*What this task involves:* Keeping every line intact, repeat the data word for word.

*Data extract:*
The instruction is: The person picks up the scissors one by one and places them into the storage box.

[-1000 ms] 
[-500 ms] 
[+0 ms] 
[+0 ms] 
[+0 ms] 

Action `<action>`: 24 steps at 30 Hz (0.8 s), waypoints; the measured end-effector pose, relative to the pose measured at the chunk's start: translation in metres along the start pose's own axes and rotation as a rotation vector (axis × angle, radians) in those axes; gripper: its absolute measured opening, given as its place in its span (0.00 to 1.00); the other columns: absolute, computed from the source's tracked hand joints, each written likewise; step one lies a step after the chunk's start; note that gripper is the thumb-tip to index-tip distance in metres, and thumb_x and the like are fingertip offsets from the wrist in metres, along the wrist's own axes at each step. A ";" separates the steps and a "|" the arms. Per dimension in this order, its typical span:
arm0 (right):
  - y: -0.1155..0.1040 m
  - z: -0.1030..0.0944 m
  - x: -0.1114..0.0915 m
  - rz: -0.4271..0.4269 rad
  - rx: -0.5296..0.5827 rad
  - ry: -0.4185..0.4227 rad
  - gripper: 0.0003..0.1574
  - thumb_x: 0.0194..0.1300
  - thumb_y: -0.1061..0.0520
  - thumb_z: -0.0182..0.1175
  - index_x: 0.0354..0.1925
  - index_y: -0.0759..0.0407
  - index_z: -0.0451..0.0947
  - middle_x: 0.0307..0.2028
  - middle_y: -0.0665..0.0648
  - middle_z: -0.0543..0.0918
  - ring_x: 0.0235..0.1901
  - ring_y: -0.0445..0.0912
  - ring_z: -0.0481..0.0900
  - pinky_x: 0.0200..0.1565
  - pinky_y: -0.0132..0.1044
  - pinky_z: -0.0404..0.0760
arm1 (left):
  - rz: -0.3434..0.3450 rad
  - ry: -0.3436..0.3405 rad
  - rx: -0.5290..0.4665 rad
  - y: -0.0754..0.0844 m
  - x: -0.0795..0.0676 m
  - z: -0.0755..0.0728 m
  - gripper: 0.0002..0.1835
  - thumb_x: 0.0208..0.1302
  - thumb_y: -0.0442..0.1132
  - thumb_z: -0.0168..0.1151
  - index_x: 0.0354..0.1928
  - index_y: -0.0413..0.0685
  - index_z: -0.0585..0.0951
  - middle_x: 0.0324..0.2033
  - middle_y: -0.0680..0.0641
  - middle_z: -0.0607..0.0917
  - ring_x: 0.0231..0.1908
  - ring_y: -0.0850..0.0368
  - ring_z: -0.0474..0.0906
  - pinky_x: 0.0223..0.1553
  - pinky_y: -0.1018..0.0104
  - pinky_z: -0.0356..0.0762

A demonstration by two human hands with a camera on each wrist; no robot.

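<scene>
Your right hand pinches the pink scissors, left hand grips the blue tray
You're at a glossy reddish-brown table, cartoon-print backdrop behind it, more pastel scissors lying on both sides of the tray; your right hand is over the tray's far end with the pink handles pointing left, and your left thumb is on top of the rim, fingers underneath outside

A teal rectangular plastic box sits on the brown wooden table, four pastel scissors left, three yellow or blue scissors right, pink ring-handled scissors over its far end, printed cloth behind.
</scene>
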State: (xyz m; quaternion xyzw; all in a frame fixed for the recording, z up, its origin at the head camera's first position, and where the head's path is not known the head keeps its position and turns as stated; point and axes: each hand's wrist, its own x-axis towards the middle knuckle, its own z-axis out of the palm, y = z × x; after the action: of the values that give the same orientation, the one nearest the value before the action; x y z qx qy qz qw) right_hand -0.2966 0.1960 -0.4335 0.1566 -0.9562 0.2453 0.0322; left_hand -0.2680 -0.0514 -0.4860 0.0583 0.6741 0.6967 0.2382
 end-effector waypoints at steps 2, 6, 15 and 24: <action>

*Problem solution:*
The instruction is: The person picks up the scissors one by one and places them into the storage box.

[-1000 ms] 
[-500 ms] 
[+0 ms] 
[+0 ms] 
[+0 ms] 

Action `<action>`: 24 steps at 30 Hz (0.8 s), waypoints; the measured end-effector pose, relative to the pose measured at the chunk's start: translation in metres along the start pose's own axes and rotation as a rotation vector (axis × angle, radians) in those axes; gripper: its absolute measured opening, given as its place in its span (0.00 to 1.00); the other columns: absolute, computed from the source's tracked hand joints, each written likewise; step one lies a step after the chunk's start; note that gripper is the thumb-tip to index-tip distance in metres, and thumb_x and the like are fingertip offsets from the wrist in metres, along the wrist's own axes at each step. A ";" separates the steps and a "|" the arms. Per dimension in this order, its typical span:
arm0 (right):
  - y: -0.1155..0.1040 m
  - z: -0.1030..0.0944 m
  - x: -0.1114..0.0915 m
  - rz: -0.4271..0.4269 rad
  - rx: -0.5296..0.5827 rad
  - ry: -0.4185..0.4227 rad
  - gripper: 0.0003..0.1574
  - thumb_x: 0.0194..0.1300
  - thumb_y: -0.1061..0.0520
  - thumb_z: -0.0182..0.1175
  - index_x: 0.0354..0.1925
  - index_y: -0.0759..0.0407
  - index_z: -0.0451..0.0947
  - middle_x: 0.0307..0.2028
  - middle_y: -0.0665..0.0648
  - middle_z: -0.0543..0.0918
  - ring_x: 0.0235..0.1901
  - ring_y: -0.0445..0.0912
  - ring_z: -0.0481..0.0900
  - pinky_x: 0.0200..0.1565
  - pinky_y: -0.0132..0.1044
  - pinky_z: -0.0404..0.0760
arm1 (left):
  - rz: -0.3434..0.3450 rad
  - ry: -0.3436..0.3405 rad
  - rx: -0.5290..0.4665 rad
  - y: -0.0754..0.0844 m
  - x: -0.0795..0.0676 m
  - z: -0.0755..0.0728 m
  - gripper: 0.0002..0.1835
  - thumb_x: 0.0208..0.1302
  - thumb_y: -0.0442..0.1132
  - thumb_z: -0.0168..0.1151
  - index_x: 0.0354..0.1928
  - index_y: -0.0413..0.0685
  - index_z: -0.0585..0.0951
  - middle_x: 0.0324..0.2033
  - middle_y: -0.0680..0.0641
  - middle_z: -0.0607..0.0917
  - ring_x: 0.0231..0.1908
  - ring_y: -0.0850..0.0368
  - ring_z: -0.0474..0.0906
  - pinky_x: 0.0223..0.1553
  - pinky_y: -0.1018..0.0104
  - pinky_z: -0.0356..0.0762

A demonstration by two human hands with a camera on each wrist; no robot.

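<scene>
Your right hand pinches the pink scissors, left hand grips the blue tray
You're at a glossy reddish-brown table, cartoon-print backdrop behind it, more pastel scissors lying on both sides of the tray; your right hand is over the tray's far end with the pink handles pointing left, and your left thumb is on top of the rim, fingers underneath outside

A teal rectangular plastic box sits on the brown wooden table, four pastel scissors left, three yellow or blue scissors right, pink ring-handled scissors over its far end, printed cloth behind.
</scene>
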State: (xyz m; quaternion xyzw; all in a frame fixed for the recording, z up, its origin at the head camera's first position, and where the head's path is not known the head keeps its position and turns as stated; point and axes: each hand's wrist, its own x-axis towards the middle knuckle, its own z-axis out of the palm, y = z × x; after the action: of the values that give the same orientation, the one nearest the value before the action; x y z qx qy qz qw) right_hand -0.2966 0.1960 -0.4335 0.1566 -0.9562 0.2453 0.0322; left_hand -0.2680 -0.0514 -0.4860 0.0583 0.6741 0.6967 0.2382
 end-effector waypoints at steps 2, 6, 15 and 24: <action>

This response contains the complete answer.